18 maggio 2012

CRISI, CRESCITA E COESIONE





di Vincenzo Olita*

Lo andiamo sostenendo da un decennio, il Paese è soggetto a quattro ingombranti criticità: una dirigenza, non solo politica, fondamentalmente inconsistente, un’informazione inconsapevole e spesso inconcludente, un sistema giudiziario inefficace ed inefficiente, una criminalità organizzata sempre più penetrante.
Quattro anomalie che concorrono ad aggravare una crisi che, a questo punto, non è più solo economico–finanziaria.
Eh sì, il Paese vacilla anche nel suo tessuto connettivo. Alla babele politica si accompagna un profondo senso di smarrimento, di scoramento dell’opinione pubblica che, già investita dalla durezza della crisi, vive la classe dirigente come un corpo estraneo e distante, incapace di qualsiasi guida e qualsivoglia orientamento.
Si tenta di arginare lo stato di frustrazione con assicurazioni sul varo di misure per la crescita, riconosciute necessarie e date per imminenti.

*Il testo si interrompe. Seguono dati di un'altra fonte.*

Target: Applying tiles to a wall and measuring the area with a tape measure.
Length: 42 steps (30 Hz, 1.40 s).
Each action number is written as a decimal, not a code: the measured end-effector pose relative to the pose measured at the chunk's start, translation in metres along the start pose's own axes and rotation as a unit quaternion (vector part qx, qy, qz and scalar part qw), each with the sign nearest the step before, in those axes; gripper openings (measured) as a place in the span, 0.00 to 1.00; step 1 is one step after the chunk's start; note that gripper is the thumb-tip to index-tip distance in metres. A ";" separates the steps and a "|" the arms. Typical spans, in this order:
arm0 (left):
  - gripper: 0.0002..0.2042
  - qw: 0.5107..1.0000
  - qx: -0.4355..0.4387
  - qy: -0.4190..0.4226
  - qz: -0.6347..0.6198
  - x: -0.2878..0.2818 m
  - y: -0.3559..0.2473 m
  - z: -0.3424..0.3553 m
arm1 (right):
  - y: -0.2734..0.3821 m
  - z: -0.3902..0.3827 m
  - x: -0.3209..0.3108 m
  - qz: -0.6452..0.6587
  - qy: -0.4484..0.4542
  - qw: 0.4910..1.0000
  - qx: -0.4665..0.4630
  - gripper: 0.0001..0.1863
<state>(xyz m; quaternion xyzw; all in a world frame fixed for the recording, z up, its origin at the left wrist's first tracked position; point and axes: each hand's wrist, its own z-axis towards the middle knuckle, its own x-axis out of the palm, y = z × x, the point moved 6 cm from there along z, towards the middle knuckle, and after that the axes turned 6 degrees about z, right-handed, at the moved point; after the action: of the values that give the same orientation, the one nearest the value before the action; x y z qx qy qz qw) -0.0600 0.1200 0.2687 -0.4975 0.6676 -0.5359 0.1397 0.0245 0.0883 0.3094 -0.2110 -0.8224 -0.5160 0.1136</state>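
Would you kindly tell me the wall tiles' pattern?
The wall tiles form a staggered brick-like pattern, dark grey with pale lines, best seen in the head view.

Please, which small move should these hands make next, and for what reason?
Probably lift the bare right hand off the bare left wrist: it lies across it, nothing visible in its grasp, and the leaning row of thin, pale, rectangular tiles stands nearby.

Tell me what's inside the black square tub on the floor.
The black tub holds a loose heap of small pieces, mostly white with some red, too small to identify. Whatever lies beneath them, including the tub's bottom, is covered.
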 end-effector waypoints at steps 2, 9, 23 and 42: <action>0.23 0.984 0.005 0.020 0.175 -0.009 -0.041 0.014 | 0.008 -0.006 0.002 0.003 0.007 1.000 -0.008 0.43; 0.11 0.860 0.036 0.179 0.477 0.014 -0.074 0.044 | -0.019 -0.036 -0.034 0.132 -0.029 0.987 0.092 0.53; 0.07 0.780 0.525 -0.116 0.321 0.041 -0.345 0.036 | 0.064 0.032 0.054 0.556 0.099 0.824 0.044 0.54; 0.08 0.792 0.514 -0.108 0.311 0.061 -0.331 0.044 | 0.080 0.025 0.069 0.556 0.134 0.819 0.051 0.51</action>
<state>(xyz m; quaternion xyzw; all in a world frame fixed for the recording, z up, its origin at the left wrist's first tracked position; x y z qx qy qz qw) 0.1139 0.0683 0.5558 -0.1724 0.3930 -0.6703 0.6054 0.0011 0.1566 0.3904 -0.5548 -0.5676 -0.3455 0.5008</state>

Già, la crescita, parola principe del vocabolario politico-istituzionale, viene invocata con una insistenza equivalente solo alla sua inconsistente credibilità.
La crescita non la si annuncia un giorno sì e l’altro pure, non la si realizza per decreto, certo essa deve essere favorita da provvedimenti e da azione politica che abbiano efficacia e coerenza.
Crediamo però che un Paese si predisponga a crescere quando i suoi cittadini avvertono e percepiscono di far parte di una cordata, quando si ha fiducia e un atteggiamento positivo verso il futuro, quando lo Stato e i suoi meccanismi non vengono percepiti come altro, quando si ha la capacità di smantellare una burocrazia parassitaria e asfissiante, quando non si consente ad un funzionario, direttore dell’Agenzia delle entrate, di rilasciare interviste in cui minaccia di “non fare prigionieri”, per poi scoprire che il prigioniero è proprio lui, ma del ridicolo, considerata la sua retribuzione annua di 456 mila euro.
In una società aperta e liberale è inaccettabile sentir parlare di prigionieri, così come sono inaccettabili i “suicidi per morosità”, i blitz, le delazioni, la persistenza del ricatto psicologico.
Eppure non è difficile comprendere lo stato d’animo e l’umore del Paese, mal predisposto alla crescita, velenoso nei confronti della politica, incupito verso il futuro. Se così è, allora, alle quattro emergenze, che da tempo ci accompagnano, occorre sommarne altre due: una prolungata stagnazione e una coesione sociale andata ormai in frantumi.